◆ PROBLEM STATEMENT
Please filter the listing for the string "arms" and copy each matching line.

◆ DATASET EXTRACT
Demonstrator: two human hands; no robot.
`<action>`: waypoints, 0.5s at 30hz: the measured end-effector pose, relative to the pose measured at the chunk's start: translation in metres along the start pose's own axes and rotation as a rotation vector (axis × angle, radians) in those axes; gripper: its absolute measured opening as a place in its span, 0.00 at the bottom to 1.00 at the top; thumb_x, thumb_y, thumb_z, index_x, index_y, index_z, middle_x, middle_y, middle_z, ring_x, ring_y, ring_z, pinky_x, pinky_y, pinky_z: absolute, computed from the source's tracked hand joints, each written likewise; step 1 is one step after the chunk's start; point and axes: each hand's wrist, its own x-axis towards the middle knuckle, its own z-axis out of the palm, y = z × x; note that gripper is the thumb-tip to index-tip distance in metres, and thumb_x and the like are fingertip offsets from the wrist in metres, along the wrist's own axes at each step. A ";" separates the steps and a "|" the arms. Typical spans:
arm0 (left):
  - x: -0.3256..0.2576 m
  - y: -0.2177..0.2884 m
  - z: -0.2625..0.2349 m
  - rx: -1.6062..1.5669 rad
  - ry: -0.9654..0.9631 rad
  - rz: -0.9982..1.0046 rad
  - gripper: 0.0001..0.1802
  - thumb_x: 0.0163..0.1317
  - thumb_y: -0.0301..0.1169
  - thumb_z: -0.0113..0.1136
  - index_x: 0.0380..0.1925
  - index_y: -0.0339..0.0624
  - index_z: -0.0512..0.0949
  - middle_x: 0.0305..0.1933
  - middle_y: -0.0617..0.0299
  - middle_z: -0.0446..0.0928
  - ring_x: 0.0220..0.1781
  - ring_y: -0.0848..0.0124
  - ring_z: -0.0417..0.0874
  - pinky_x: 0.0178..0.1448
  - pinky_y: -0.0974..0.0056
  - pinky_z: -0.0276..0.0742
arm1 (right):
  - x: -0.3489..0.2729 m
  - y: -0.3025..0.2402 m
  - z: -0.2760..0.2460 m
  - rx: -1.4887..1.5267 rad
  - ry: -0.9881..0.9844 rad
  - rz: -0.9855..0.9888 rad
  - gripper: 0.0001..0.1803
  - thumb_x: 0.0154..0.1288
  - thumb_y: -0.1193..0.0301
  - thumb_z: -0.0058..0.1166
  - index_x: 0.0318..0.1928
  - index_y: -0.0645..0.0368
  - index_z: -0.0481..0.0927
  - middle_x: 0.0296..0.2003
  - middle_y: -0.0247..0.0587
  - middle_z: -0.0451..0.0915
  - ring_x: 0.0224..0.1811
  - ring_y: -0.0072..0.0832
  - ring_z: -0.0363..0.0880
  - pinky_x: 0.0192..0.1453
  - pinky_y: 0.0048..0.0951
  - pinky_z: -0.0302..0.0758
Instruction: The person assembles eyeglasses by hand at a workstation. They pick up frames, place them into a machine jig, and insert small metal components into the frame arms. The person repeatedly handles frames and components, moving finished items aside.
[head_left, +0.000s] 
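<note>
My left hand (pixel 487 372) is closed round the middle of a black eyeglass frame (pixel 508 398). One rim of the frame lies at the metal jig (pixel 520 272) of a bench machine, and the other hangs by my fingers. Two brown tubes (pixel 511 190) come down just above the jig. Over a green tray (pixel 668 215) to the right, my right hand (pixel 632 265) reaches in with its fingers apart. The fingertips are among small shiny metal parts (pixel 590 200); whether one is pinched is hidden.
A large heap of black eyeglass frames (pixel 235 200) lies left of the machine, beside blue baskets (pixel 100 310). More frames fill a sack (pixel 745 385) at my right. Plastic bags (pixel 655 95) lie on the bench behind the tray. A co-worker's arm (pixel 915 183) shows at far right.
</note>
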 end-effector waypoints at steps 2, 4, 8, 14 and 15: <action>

◆ TASK ANSWER
`<action>`: waypoints, 0.5s at 30hz: the measured end-effector pose, relative to the pose measured at the chunk's start: translation in metres along the start pose's own axes and rotation as a rotation vector (axis × angle, radians) in those axes; gripper: its absolute measured opening as a place in its span, 0.00 at the bottom to 1.00 at the top; thumb_x, thumb_y, thumb_z, index_x, index_y, index_z, middle_x, middle_y, middle_z, ring_x, ring_y, ring_z, pinky_x, pinky_y, pinky_z: absolute, computed from the source's tracked hand joints, each written likewise; step 1 is one step after the chunk's start; point and axes: each hand's wrist, its own x-axis towards the middle knuckle, its own z-axis out of the palm, y = z × x; note that gripper is the thumb-tip to index-tip distance in metres, and thumb_x and the like are fingertip offsets from the wrist in metres, along the wrist's own axes at each step. A ";" separates the steps and a "|" the arms. Typical spans:
Instruction: The person assembles eyeglasses by hand at a workstation. They pick up frames, place them into a machine jig, and insert small metal components into the frame arms. The person repeatedly handles frames and components, moving finished items aside.

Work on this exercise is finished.